The economic downturn has apparently not quelled U.S. contact center employment growth. Quite the opposite - and the American share of global hiring expansion has increased at the apparent expense of nearshoring and offshoring.
A new report by CB Richard Ellis (CBRE)’s Labor Analytics Group reveals a significant net gain in American contact center employment in the first five months of 2009. New positions far exceeded layoffs and closures, resulting in 17,000 additional jobs. The growth rate is also 45 percent greater than it was for the same period last year.
While there were in May 2009 more jobs lost than in April 2009: 1,854 compared with 1,604, these were more than offset by 6,227 new positions as opposed to 4,638 over the same period.

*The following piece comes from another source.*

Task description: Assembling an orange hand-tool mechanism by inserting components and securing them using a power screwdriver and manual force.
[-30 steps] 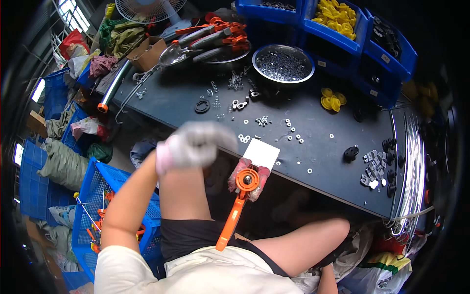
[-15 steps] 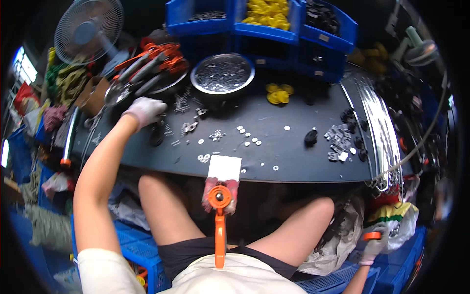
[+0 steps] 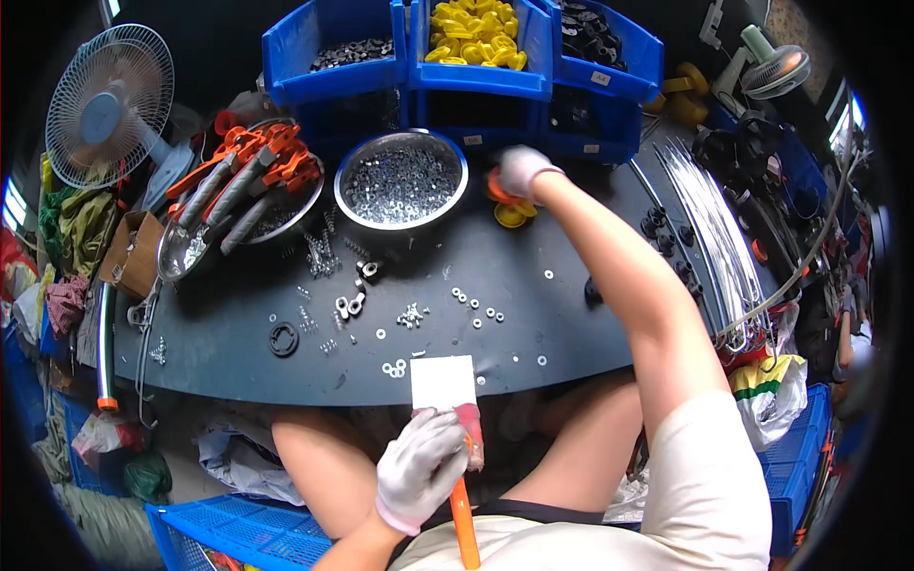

Also during the 12-month period ending May 2009, the U.S. contact center industry added approximately 29,331 jobs: more than double the level from a year ago; the 12-month growth through May 2008 netted only 14,126 jobs.
At the same time the U.S. captured about 43 percent of all new worldwide contact center job growth. This is up from 32 percent a month ago. While new U.S. hiring has increased: 4,373 net jobs in May 2009 from 3,034 from April 2009, international net new employment expansion slipped from 6,368 to 5,925 over the same period.
Offshore sites led the way size-wise in May 2009, with Sitel and TeleTech opening 2,000 seats in The Philippines, followed by Medtronics with a 1,400 seat center in San Antonio, Texas. In a move that will help the families of beleaguered auto industry workers, General Warranty Services is opening the fourth largest center worldwide that month, with a 1,000-seat facility in Detroit, Mich. Egypt made the ranks with the fifth biggest new contact center: a 700 seat center in Cairo opened by Stream Global Services.
The American contact center job gains are especially striking when compared with the total U.S. employment picture. CBRE cited U.S. Bureau of Labor Statistics (BLS) data showing that the U.S. employment overall is continuing to decline, with the unemployment rate climbing 0.5 percent to 9.4 percent in May 2009 from 8.9 percent in April 2009. What CBRE calls the “true unemployment rate”, which includes marginally attached workers and those who work part-time for economic reasons, increased to 16.4 percent from 15.8 percent over the same period.
While the BLS also reported that nonfarm payroll employment fell by less than expected as a sign of better times ahead, the firm said that “other people believe that the number estimated by the BLS, is a significant underestimation of how many jobs were truly lost in the past month. Each month, the BLS uses the ‘Birth Death Model’ to hypothesize the number of jobs created by companies too small or too new to be identified. May 2009’s ‘Birth Death’ estimate was 220,000 jobs, which many people believe to be an overestimation by the BLS.”
There is also a striking difference in the drivers behind the contact center growth domestically and worldwide. While outsourcers were responsible for over 80 percent of the expansion globally, they only generated 20 percent of new positions in the United States. Instead in-house facilities, led by healthcare-related (27 percent) and telecommunications (21 percent) pushed U.S. growth. This jibes in many respects to April 2009 BLS data that shows that health and education services, as well as the government, continue to be the only sectors, reports CBRE “to gain jobs.”